* Recorded information *
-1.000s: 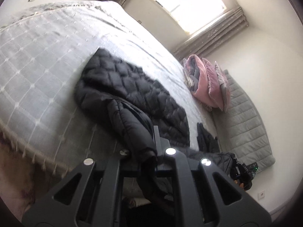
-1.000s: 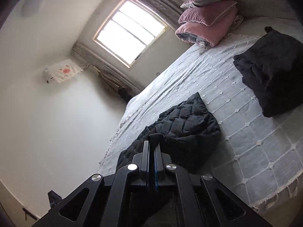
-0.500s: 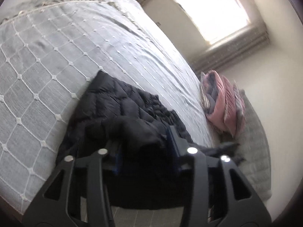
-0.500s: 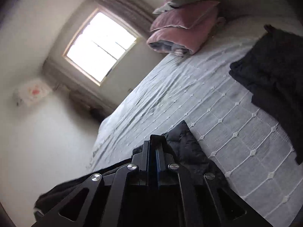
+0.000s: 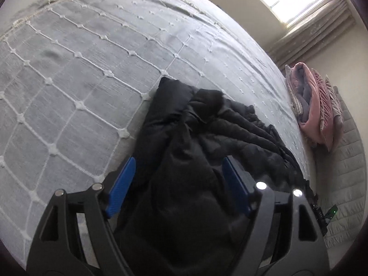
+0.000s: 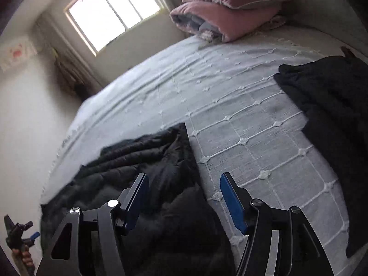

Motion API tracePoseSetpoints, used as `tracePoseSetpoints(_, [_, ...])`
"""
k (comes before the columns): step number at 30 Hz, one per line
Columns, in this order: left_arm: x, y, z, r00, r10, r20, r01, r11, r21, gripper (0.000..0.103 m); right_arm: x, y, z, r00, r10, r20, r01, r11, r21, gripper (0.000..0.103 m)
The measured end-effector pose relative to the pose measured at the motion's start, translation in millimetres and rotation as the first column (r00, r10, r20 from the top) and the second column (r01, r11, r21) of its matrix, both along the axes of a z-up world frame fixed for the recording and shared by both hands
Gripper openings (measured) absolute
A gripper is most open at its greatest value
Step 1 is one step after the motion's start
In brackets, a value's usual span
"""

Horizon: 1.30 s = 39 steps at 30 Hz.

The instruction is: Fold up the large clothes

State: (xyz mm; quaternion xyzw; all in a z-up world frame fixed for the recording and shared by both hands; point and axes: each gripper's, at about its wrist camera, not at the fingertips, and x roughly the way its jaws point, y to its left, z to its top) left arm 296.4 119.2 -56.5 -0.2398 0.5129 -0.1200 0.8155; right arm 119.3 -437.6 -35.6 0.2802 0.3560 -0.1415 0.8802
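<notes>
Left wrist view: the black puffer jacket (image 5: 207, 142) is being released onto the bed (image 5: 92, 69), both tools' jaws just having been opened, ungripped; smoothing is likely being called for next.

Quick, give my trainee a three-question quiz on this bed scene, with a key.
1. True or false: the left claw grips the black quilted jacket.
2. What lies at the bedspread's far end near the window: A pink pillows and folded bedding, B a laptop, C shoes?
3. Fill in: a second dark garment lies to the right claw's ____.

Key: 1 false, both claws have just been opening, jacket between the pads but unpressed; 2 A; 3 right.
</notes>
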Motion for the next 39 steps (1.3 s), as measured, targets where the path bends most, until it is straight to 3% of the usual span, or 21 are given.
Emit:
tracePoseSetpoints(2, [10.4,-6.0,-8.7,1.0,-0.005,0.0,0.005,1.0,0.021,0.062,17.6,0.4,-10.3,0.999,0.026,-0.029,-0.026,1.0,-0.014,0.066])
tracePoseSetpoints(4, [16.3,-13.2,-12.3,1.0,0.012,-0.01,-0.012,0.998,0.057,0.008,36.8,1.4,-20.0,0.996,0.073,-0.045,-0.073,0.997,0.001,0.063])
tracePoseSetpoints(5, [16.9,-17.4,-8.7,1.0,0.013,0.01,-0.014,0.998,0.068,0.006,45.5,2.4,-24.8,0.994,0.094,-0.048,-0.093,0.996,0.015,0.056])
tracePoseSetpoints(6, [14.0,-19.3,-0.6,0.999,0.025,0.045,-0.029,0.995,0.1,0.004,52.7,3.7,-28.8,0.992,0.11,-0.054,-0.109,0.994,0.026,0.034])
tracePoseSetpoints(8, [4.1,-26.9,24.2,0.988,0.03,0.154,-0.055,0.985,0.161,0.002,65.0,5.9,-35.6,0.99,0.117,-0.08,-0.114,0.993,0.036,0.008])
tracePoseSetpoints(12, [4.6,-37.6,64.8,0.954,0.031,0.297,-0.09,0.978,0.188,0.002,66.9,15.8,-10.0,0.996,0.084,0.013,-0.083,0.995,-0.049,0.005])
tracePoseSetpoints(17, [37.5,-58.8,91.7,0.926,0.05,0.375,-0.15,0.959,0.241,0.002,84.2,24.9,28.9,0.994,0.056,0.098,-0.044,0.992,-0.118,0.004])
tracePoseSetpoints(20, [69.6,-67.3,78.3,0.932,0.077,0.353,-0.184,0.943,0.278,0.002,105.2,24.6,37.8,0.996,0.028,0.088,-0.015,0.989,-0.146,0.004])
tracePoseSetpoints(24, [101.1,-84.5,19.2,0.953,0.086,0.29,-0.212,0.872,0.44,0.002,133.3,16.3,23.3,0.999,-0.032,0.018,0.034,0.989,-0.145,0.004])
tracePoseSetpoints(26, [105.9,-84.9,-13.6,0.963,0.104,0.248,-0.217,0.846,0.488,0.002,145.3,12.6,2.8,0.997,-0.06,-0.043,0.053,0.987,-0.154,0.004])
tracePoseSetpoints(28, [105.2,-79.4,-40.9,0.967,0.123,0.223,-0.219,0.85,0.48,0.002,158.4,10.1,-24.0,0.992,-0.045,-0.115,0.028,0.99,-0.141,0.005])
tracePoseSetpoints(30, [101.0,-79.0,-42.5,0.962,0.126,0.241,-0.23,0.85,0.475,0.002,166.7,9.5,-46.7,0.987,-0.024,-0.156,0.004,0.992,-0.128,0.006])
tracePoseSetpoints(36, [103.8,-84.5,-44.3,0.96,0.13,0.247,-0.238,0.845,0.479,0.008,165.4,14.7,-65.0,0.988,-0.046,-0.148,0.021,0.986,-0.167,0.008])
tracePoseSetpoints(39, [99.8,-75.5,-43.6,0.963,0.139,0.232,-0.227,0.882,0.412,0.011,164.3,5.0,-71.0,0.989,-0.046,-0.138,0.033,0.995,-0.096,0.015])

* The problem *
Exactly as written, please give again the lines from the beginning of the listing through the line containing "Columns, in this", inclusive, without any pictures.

* Answer to this task *
-1.000s: 
-1.000s: 
-0.500s: 
-0.500s: 
+0.000s: 
+0.000s: 

Motion API tracePoseSetpoints, used as `tracePoseSetpoints(_, [_, ...])`
"""
k (comes before the columns): step number at 30 Hz, one per line
Columns, in this order: left_arm: x, y, z, r00, r10, r20, r01, r11, r21, gripper (0.000..0.103 m); right_arm: x, y, z, r00, r10, r20, r01, r11, r21, gripper (0.000..0.103 m)

Work on this exercise has been completed.